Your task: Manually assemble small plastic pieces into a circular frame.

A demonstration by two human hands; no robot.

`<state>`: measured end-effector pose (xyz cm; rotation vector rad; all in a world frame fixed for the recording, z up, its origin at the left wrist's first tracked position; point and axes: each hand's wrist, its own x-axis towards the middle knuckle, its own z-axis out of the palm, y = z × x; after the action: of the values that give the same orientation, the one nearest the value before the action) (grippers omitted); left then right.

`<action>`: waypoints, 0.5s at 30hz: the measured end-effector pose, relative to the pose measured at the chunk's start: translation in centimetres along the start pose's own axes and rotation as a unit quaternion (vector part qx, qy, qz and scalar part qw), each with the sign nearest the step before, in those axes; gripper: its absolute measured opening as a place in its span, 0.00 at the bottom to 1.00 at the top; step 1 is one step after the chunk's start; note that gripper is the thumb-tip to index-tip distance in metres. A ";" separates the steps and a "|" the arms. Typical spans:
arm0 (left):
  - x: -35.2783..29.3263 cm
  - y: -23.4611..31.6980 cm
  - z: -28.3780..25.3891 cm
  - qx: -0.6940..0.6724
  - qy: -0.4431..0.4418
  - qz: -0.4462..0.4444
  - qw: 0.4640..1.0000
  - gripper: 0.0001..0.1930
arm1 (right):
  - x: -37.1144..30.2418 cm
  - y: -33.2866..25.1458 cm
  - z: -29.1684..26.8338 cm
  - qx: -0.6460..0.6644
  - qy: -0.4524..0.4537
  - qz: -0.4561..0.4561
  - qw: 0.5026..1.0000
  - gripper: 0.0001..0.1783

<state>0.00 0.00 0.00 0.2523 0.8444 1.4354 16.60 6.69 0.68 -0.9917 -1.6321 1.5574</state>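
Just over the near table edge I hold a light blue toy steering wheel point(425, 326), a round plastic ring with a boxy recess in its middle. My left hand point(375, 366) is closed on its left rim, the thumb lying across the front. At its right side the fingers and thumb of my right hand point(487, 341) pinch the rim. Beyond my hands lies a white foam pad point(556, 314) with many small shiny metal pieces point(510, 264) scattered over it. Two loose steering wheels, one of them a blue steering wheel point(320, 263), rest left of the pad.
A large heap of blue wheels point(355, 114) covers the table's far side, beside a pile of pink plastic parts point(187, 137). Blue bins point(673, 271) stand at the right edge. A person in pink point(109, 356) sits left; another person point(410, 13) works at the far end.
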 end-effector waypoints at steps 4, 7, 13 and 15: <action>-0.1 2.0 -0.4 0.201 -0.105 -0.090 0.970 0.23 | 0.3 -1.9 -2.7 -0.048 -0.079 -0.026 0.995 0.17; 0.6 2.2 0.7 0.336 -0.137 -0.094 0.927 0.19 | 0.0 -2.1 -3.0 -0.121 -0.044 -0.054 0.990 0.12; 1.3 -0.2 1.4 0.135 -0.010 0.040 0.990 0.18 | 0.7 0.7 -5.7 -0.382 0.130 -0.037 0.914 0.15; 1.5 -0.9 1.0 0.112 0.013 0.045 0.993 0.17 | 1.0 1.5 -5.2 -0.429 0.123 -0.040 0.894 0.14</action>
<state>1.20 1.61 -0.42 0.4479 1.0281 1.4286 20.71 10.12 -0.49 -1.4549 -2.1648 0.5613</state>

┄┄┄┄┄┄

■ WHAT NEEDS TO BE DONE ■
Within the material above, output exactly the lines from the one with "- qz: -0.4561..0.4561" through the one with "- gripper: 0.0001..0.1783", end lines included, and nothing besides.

■ RESULT OF THE TASK ■
  - qz: -0.4561..0.4561
  - qw: 0.5026..1.0000
  - gripper: 0.0001..0.1783

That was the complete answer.